There is currently debate as to whether or not the extraction facility is poisoning the community.
Uninhabited?
The market is pushing companies to extract gas, coal, and hydroelectric power from more exotic locations, especially now when enormous profits are to be made. Many times the public is led to believe the new sources are conveniently located in desolate regions, devoid of life. This is rarely the case.
- Indigenous people have been poisoned as a result of hydroelectric projects in northern Quebec, Canada. In 1971 Hydro-Quebec flooded 176,000 square kilometers of Cree land, an area about two thirds the size of former West Germany, without informing (let alone consulting) the tribe. Subsequent methyl mercury build up in the reservoirs and fish stock water resulted in 14% of the population with dangerous blood mercury levels.
- “Clean Coal” (low-sulfur coal) is putting Northern Cheyenne communities in danger. While highway billboards may lead you to believe that most of the nation’s low sulfur is in the east, a 1971 Department of the Interior study reported that strippable reserves in the West were ten times more abundant than the East. What is more important to know is one third of the strippable low-sulfur coal is located on reservation lands. Due to reasons beyond the scope of this entry, this does not mean that the Northern Cheyenne will be consulted with or compensated for mining that occurs on their reservation land.
What to do?
Reduce your own energy consumption. Currently every source of available energy comes at some degree of environmental and human cost.

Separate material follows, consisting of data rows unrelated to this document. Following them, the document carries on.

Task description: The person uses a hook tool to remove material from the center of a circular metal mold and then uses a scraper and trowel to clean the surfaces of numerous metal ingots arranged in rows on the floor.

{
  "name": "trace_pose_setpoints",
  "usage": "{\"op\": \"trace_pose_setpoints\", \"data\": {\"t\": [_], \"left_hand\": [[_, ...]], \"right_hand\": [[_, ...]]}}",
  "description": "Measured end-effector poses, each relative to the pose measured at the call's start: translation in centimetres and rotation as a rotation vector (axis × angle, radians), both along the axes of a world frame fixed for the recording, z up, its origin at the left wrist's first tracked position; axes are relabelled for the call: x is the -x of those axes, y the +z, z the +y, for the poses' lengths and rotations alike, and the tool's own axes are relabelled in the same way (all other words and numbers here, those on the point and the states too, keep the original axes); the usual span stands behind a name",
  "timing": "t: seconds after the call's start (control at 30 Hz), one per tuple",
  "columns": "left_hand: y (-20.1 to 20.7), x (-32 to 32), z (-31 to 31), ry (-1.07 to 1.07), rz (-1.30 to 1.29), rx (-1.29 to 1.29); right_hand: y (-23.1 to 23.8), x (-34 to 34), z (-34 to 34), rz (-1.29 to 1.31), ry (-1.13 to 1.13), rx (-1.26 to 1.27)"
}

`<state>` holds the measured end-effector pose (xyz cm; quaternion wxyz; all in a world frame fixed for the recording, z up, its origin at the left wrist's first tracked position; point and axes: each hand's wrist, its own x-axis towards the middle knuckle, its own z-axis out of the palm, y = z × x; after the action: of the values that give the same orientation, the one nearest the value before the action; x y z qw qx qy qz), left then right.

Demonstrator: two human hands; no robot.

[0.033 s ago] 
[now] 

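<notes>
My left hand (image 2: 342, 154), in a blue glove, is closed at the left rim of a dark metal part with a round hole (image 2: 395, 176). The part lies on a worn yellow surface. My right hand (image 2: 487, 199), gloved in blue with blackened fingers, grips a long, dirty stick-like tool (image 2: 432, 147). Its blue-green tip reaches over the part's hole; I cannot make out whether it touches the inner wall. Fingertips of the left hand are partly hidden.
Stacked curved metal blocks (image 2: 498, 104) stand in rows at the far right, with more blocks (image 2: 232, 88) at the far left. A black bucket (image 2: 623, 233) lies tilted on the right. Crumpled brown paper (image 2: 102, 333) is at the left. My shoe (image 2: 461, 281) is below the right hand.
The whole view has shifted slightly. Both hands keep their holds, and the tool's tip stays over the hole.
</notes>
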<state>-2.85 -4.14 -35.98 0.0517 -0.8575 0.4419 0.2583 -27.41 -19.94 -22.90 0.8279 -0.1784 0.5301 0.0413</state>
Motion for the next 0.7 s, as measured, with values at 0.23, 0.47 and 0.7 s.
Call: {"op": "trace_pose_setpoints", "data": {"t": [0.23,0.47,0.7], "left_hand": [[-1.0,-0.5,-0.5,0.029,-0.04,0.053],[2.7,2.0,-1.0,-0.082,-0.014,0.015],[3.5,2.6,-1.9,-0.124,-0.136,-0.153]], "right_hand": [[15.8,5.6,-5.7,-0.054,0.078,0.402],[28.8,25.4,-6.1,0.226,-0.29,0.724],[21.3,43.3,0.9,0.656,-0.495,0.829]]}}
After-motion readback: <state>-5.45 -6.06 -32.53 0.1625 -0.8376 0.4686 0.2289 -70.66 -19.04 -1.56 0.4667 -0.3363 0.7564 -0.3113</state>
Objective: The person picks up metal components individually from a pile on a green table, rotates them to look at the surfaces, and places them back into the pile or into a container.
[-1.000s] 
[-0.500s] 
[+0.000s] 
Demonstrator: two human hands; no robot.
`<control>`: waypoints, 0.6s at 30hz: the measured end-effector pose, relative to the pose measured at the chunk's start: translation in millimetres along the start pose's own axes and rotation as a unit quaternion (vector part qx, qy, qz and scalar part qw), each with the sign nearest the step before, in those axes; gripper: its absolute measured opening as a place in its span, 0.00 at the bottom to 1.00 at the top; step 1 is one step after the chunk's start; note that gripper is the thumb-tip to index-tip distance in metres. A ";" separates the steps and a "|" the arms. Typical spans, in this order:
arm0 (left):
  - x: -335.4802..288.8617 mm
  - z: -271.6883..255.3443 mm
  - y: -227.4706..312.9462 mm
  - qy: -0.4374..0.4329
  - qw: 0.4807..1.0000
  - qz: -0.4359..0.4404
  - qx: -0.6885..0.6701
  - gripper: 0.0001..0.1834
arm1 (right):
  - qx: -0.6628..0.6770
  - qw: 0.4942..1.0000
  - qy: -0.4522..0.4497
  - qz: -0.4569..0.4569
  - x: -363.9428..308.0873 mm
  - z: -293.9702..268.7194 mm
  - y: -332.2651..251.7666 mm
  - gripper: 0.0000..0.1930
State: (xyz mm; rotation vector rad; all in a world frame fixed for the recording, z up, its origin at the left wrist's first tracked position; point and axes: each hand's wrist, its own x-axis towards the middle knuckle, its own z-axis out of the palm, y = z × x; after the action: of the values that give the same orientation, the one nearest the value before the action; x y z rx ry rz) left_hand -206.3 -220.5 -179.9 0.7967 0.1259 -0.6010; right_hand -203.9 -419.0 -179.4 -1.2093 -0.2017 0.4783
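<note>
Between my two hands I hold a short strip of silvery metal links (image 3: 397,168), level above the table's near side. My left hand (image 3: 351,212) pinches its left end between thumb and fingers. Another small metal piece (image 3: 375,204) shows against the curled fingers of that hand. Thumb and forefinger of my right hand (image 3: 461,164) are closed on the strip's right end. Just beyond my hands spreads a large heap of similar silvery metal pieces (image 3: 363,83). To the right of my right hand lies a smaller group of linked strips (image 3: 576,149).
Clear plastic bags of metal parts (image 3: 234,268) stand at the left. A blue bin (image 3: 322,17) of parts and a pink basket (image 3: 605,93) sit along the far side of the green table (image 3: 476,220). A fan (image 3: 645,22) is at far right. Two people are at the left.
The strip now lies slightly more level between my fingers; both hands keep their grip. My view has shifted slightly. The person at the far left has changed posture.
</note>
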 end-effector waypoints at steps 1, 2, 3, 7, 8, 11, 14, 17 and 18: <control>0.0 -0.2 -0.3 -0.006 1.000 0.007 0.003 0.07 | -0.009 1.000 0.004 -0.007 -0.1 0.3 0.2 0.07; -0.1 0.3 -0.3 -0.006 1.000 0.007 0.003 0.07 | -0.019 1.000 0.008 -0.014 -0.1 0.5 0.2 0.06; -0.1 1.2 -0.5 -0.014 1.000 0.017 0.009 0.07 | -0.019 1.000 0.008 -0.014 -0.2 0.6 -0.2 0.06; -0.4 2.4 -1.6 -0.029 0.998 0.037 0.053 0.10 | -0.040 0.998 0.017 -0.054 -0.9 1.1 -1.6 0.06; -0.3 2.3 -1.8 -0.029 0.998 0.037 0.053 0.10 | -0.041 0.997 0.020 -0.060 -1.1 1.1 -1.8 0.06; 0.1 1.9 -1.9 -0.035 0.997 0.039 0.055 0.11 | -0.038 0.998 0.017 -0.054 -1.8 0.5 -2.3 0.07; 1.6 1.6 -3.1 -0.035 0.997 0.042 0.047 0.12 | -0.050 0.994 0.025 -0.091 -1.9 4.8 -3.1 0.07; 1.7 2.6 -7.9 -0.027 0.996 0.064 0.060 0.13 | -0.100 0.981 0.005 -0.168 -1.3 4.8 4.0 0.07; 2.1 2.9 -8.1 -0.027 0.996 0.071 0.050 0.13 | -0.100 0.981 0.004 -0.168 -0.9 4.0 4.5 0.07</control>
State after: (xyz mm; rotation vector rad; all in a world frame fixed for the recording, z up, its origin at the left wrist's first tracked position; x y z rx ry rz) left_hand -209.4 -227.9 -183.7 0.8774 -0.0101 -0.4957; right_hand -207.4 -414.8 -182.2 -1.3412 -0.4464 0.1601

Clean coal, ethanol, wind; politicians and special interest groups are throwing out a variety of ways to deal with the energy crisis. Pay attention and be critical! Indigenous people are often targeted by corporations due to their relatively small amounts of power and influence. The media does not typically cover issues indigenous people face. Raising awareness is crucial in supporting their fight for justice. A place to start:
Indigenous Environmental Network
EPA Definition of Environmental Justice: “No Population, due to policy or economic disempowerment, should bear a disproportionate burden of the negative human health or environmental impacts of pollution or other environmental consequences resulting from industrial, municipal, and commercial operations or the execution of federal, state, local and tribal programs and policies”
Support Native struggles for justice. We must all work together for a more equitable world.
Sources: Laduke, W. 1999, All Our Relations- Native Struggles for Land and Life, First edn, South End Press, Cambridge, MA.
Dumont, C., Girard, M., Bellavance, F. & Noël, F. 1998, “Mercury levels in the Cree population of James Bay, Quebec, from 1988 to 1993/94″, Canadian Medical Association Journal, vol. 158, no. 11, pp. 1439-1445.